The First Rule

Christmas, 2002 / No. 9
Art by Ian Phillips
Ian Phillips

Of course, now that the movie’s out, everyone’s an armchair fight clubber. It’s so au courant. Jesus.

It didn’t used to be like that, you know. In fact, back when I first joined fight club (it wasn’t capitalized back then), all of you windmill-punching wannabes wouldn’t have even recognized it.

The rules were totally different, for one.

I remember being huddled up in that dark basement with the guys when Brad Pitt first pulled out a stained piece of paper and told us all to gather round. This would have been around January, because I remember I could see my breath, and I’d led a little calisthenics routine on the guys a few minutes previous. To get the blood moving.

Brad took centre stage, pacing like the coiffed jungle animal he most certainly thought he was. Brad, man. I tell you. But more on Brad later.

“Now,” he began, “a couple of you guys have been coming up to me in private lately—with concerns.” He nodded at me and a few other faces before returning his concentration to the scrap of paper.

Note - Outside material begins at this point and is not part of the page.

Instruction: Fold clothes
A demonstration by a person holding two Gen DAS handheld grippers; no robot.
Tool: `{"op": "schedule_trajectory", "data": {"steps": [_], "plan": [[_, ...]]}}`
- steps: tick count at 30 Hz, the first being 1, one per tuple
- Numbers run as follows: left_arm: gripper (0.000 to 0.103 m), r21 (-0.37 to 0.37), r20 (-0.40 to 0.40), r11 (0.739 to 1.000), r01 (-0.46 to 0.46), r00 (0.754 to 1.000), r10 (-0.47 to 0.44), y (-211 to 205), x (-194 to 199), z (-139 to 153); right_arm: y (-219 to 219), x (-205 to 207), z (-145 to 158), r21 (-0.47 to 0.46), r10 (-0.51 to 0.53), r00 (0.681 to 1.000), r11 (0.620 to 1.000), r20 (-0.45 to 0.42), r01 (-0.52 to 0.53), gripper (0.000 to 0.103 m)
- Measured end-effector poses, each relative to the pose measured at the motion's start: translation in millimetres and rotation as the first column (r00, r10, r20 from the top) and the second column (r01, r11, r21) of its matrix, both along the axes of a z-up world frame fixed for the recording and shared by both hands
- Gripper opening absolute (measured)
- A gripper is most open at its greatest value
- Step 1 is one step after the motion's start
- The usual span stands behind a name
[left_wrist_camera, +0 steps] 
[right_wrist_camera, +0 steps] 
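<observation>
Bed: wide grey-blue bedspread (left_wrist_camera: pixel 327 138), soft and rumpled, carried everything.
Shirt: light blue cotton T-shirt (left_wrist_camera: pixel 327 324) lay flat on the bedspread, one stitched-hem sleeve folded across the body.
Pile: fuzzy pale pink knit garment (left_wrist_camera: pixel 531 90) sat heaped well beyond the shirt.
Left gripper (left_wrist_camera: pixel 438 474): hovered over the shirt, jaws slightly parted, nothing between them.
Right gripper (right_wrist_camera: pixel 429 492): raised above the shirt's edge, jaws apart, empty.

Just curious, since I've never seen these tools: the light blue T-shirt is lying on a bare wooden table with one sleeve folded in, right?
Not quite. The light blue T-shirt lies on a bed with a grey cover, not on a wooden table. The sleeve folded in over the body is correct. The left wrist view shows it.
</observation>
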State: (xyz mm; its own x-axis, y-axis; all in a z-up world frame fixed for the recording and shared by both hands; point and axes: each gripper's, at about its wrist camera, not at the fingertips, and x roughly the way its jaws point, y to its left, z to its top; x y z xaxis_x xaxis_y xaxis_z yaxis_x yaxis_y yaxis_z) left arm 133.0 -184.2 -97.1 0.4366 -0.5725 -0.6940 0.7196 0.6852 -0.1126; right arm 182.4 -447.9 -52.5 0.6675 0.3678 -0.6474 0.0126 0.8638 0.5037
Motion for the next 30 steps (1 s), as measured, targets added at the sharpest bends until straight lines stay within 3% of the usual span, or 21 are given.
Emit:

I nodded back in acknowledgement. Me and a few other guys had, in fact, chatted Brad up earlier in the day concerning the addition of a few rules to the club charter. For safety concerns, you understand. Chad had gotten wailed on pretty bad the week before, on account of that big prick farmer down from New York state stomping a boot print in his face with that immense army-issue shoe of his. I mean, I was all for a rules-free environment as much as the next guy, but a no-shirt-no-shoes policy was clearly needed. So we’d brought the issue to Brad.

But back to Brad’s little paper reading. A few of the guys shot me looks from across the room. These, then, would be the rules we’d motioned for earlier. There was a palpable fear in the room as we awaited what Brad had managed to think up for us.

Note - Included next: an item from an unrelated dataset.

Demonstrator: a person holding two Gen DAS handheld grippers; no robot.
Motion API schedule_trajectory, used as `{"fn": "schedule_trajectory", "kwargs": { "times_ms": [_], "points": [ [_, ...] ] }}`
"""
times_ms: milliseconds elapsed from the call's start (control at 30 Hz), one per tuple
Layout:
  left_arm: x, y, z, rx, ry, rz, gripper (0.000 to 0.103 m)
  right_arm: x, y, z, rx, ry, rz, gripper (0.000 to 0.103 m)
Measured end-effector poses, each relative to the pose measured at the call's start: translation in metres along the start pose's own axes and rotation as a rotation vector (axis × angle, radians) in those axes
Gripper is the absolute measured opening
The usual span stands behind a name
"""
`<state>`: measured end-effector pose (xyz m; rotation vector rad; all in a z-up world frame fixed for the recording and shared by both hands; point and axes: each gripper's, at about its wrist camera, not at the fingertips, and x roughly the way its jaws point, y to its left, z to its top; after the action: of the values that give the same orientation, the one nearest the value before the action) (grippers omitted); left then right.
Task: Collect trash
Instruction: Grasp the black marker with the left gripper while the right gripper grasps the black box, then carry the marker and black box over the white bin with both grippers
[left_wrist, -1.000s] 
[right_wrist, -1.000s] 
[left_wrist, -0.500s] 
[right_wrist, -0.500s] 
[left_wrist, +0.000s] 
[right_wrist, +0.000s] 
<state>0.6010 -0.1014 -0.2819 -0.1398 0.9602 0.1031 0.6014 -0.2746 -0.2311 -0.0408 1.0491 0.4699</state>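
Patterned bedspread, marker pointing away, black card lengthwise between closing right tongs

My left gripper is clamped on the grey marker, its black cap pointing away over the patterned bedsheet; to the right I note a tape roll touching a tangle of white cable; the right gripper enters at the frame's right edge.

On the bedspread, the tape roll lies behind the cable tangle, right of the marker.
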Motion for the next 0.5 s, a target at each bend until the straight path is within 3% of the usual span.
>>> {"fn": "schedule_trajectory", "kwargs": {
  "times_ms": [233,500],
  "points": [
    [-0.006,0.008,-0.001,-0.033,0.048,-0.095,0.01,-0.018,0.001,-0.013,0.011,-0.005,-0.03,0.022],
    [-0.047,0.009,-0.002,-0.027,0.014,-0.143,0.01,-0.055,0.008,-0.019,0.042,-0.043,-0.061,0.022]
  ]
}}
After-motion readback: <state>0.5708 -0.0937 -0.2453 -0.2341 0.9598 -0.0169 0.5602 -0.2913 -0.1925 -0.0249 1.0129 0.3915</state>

Brad wasn’t terribly bright, you understand. Anything you told him on a given day would usually come back to you in a horribly mangled, bong-fuelled state some hours later, like a one-man game of telephone gone horribly wrong. Sometimes it was funny to watch, but usually only if it was some other poor guy trying to get something out of Brad: his watch back, a promise from him to stop hitting on his girlfriend, five dollars, whatever. The point was, it was time-consuming and fraught with idiocy. No one liked it when it was their turn.

But I’m digressing too much: the paper reading. Brad couldn’t read very well (i.e., hardly at all), making the moment even more suspenseful. It required most of his concentration, as well as the silent movement of his lips, to execute properly. He sauntered on gamely.

“And so,” he said finally, “in the interest of these concerns, I’ve made up some rules.” He coughed.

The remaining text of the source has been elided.